Zu den Pflichten des sehr angesehenen und pflichtbewussten Försters gehörte auch das Verhindern von Wilddieberei, ein uraltes Delikt, welches bei der damals sehr armen Bevölkerung an der Tagesordnung war. Das Jagen und Erlegen von Rehen, Hasen, Wildschweinen, Hirschen sowie Holzdiebstahl wurde mit Verwarnungen, Geldstrafen und Gefängnis bestraft. So steht im Strafgesetzbuch von 1871 in § 292: „Wer an Orten, an denen zu jagen er nicht berechtigt ist, die Jagd ausübt, wird mit Geldstrafe bis zu 300 Mark oder mit Gefängniß bis zu 3 Monaten bestraft.“ § 293 besagt: „Die Strafe kann auf Geldstrafe bis zu 600 Mark oder auf Gefängniß bis zu 6 Monaten erhöht werden / wenn dem Wilde nicht mit Schießgurcht oder Hunden, sondern mit Netzen, Schlingen, Fallen oder anderen Vorrichtungen nachgestellt / oder wenn das Vergehen während der gesetzlichen Schonzeit / in Wäldern / zur Nachtzeit oder Gemeinschaft von mehreren begangen wird“ (Hanrath 1989, S. 182).

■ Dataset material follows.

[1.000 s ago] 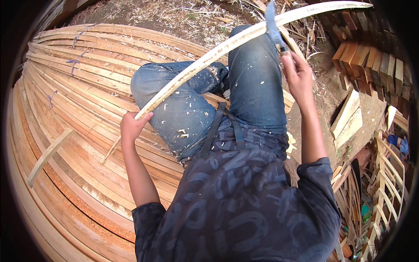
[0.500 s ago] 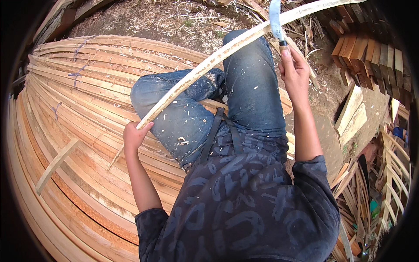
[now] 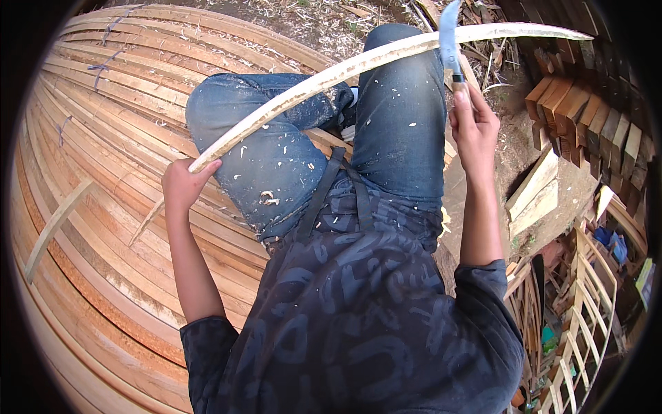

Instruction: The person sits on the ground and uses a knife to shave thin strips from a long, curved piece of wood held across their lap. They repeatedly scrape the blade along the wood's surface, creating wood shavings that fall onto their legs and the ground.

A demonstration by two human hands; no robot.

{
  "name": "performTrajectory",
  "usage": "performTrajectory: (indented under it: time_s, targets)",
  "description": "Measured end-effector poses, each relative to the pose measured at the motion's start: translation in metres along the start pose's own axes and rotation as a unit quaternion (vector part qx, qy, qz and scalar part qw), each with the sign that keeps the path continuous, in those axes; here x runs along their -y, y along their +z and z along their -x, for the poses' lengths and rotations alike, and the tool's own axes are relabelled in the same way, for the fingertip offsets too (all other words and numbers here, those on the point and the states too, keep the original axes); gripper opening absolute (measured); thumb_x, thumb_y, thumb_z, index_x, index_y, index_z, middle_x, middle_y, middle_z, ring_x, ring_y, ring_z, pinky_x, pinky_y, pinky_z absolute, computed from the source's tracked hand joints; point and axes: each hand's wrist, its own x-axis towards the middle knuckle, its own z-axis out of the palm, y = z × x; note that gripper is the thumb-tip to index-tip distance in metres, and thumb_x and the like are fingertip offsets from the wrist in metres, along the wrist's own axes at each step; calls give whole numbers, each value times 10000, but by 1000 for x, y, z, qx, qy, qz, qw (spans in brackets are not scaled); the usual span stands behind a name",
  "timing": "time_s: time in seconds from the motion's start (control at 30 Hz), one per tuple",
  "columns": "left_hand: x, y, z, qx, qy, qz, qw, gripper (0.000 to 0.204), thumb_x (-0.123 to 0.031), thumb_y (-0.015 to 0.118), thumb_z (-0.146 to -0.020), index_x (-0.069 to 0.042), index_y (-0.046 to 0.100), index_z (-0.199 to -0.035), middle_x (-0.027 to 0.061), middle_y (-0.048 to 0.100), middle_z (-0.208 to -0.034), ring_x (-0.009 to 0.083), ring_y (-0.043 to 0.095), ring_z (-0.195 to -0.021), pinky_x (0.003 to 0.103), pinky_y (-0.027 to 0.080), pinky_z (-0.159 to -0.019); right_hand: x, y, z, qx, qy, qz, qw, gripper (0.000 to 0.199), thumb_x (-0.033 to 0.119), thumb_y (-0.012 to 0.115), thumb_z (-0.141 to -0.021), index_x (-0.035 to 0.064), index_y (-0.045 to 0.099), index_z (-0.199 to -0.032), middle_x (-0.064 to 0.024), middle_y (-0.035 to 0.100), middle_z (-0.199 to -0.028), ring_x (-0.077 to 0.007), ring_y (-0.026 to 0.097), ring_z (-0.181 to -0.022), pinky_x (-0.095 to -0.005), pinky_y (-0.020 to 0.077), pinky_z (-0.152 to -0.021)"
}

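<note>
Left hand (image 3: 181,185) gripping curved wooden strip (image 3: 358,65), right hand (image 3: 474,124) holding knife (image 3: 450,34) (handle hidden)

left: stacked curved slats (image 3: 103,228) crowd the ground | middle: raised knees (image 3: 331,138) block under the bent strip (image 3: 331,72) | right: wood blocks (image 3: 586,124), ladder frames (image 3: 586,310)

Outdoor woodworking yard, rough workshop w/ no bench. Big heap of long curved wooden slats (image 3: 103,179) fills the left, some bundled w/ wire. Bare dirt ground (image 3: 324,27) littered w/ shavings and offcuts. Stack of short reddish wood blocks (image 3: 586,117) at right, a few pale planks (image 3: 534,196) beside it, and slatted wooden frames (image 3: 586,310) lower right.
</note>
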Motion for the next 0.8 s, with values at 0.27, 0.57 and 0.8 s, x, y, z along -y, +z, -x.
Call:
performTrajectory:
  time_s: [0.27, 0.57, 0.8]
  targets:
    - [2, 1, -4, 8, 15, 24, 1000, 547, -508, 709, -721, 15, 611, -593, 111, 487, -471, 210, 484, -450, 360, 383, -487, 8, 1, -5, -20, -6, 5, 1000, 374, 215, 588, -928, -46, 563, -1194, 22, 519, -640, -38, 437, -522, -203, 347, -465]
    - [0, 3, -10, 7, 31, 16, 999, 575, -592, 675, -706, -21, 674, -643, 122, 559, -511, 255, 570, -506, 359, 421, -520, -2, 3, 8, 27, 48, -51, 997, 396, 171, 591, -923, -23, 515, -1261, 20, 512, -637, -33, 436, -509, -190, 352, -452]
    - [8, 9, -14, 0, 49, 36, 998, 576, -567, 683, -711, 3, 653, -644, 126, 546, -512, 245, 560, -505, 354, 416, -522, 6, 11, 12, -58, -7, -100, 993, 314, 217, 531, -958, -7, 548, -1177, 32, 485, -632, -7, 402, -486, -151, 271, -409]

Seit jeher herrschte daher ein Spannungsverhältnis zwischen den Förstern und den Bauern. Auf den Kirchhöfen rund um den Königs- bzw. Frankenforst zeugen zahlreiche Gräber von den Opfern dieser Auseinandersetzungen.
Die Ermordung
Am Abend des 9. Juli 1889 kehrte Peter Lindlar nicht mehr nach Hause zurück. Es wird berichtet, dass sein Hund allein den Weg nach Hause gelaufen sein soll. Am 13. Juli 1889 berichtete der „Bensberg-Gladbacher Anzeiger“ (Volksblatt für das Bergische Land):
„Mit Windeseile verbreitete sich gestern Nachmittag die Nachricht durch unseren Ort, der 43 Jahre alte Waldaufseher Peter Lindlar aus Neuborn [Anm.: laut Stammbaum war Peter Lindlar 40 Jahre alt] werde vermißt und sei wahrscheinlich erschossen worden. Leider beruht dies furchtbare Gerücht auf Wahrheit. Lindlar hatte am Dienstag Morgen um 4 Uhr seine Wohnung verlassen, um in den Wald zu gehen. Dieser Gang sollte sein letzter sein. Nach langem Suchen wurde die Leiche am Mittwoch Nachmittag bei dem von der Saalermühle nach Kippekausen führenden Wege in einer etwa 20 Schritte abseits liegenden, von Strauchwerk überwachsenen Vertiefung aufgefunden. Dieselbe war sorgfältig mit Laub bedeckt, so daß viele der suchenden Personen bereits achtlos an der Stelle vorbeigegangen waren, bis schließlich der Gastwirt Kolter dieselbe einer näheren Untersuchung unterzog und den Ermordeten fand. In Brust, Hals, Oberarm etc. befanden sich etwa 20 Rehposten Munition und eine Menge Schrotkörner; außerdem ist der linke Oberarm gebrochen, was in Verbindung mit anderen Verletzungen darauf hindeutet, daß entweder vorher ein heftiger Kampf stattgefunden, oder daß die Wilddiebe nach der Erschießung den bereits am Boden Liegenden vollends erschlagen haben, um zu ihrer eigenen Sicherheit jede Entdeckung unmöglich zu machen. Die grausige Tat muß etwa 15 Minuten vor 6 Uhr morgens verübt worden sein, denn um diese Zeit hatte Lindlar noch einen ihm Begegnenden angesprochen, welcher letzterer einige Minuten später zwei Schüsse gehört hat. Bei der Begegnung trug Lindlar noch seine Flinte; dieselbe ist bis heute nicht wieder aufgefunden worden. Das Gericht begab sich sofort an Ort und Stelle, um den Thatbestand festzustellen und die Untersuchung ist eingeleitet. Hoffentlich führt dieselbe zur Ermittlung der ruchlosen Thäter. Die Polizei ist emsig tätig, einige Verhaftungen haben bereits stattgefunden, anderen in Verdacht der Wilddieberei stehenden Personen wird nachgespürt. Die allgemeine Aufregung und Teilnahme ist um so größer, als man ein derartiges Verbrechen hier nicht für möglich gehalten hat und weil der bei gewissenhafter Ausübung seines Berufes Ermordete als braver, pflichttreuer Mann überall beliebt war und eine zahlreiche Familie (sieben Kinder, der Geburt des achten wird entgegengesehen) hinterläßt“ (Hanrath 1989, S. 182).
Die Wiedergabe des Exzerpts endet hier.